By Domingo Martinez—Oct 21, 2016
During Wednesday’s debate, Donald Trump used the phrase “bad hombres.” That got our commentator Domingo Martinez thinking. Who exactly is a bad hombre?
ROBERT SIEGEL, HOST:
Donald Trump had a few memorable lines in this week’s presidential debate, including this one when he was talking about border security. He said this.
(SOUNDBITE OF ARCHIVED RECORDING)
DONALD TRUMP: We’re going to get them out. We’re going to secure the border. And once the border is secured, at a later date we’ll make a determination as to the rest. But we have some bad hombres here, and we’re going to get them out.
SIEGEL: That’s the phrase that has commentator Domingo Martinez puzzled, wondering why and who exactly qualifies as a bad hombre.
DOMINGO MARTINEZ: I’ve never really considered myself a bad hombre until a couple of nights ago when the phrase sort of stuck out after the presidential debate. I mean, I guess my dad was kind of a bad hombre in that he was always just a little outside the law. He was a truck driver in Brownsville, Texas, and there were times when things like insurance kind of went by the wayside.
And his father was a pretty bad hombre because he never really needed to be inside the law. He lived in Texas and Mexico, and for him, the border was pretty fluid.
But my generation of kids was just a little too soft and Americanized to really be considered bad hombres, even by other Mexican-Americans who grew up on the border. So I was thinking, what would it take for me to be considered a real bad hombre these days? For starters, I’d probably have a limited comprehension of Spanish, my native tongue, just bad enough to get into trouble, using phrases like bad hombre. Then I’d probably be the type to put people into stereotypical boxes, deny their finer points, focus on their bad habits, maybe even insult them by accident or on purpose. I’ve certainly done this, as ex-girlfriends of mine would agree.

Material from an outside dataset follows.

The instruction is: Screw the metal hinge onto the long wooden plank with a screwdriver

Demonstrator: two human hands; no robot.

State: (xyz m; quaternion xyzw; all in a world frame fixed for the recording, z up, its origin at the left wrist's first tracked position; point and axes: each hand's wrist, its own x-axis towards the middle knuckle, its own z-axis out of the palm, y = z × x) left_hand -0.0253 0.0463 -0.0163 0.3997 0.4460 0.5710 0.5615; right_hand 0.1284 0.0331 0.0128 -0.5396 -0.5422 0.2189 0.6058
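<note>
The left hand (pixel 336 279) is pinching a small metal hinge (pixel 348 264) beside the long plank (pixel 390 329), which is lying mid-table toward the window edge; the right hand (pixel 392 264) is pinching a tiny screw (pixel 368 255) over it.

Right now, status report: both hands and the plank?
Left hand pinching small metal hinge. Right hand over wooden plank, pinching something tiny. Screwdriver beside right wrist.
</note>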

But even with that limited criteria, I would consider myself to be an OK sort of hombre. I mean, I’m not married and I don’t have kids, but I contribute what I can to culture and society. Certainly I’ve made my mistakes, but even then I’d only call myself a mildly annoying hombre, not a let’s call the cops type hombre or a let’s look at him with narrowed suspicious eyes hombre, which feels like is happening everywhere I go now.
I watched the debate with some friends. When we heard the phrase, they kind of looked at me for cues to see if I would become annoyed or maybe offended, and I was for a minute. But then I remembered this – there was one woman I knew. She was a loan shark, carried pistols. She was my grandmother, and she scared the living daylights out of me and everyone else who knew her. But you know what else? She was tough. She was a decision maker. She made her way in the world, a total outlaw in a pantsuit, the biggest, baddest hombre of them all.
SIEGEL: Domingo Martinez is the author of the book “My Heart Is A Drunken Compass.” He lives in Seattle.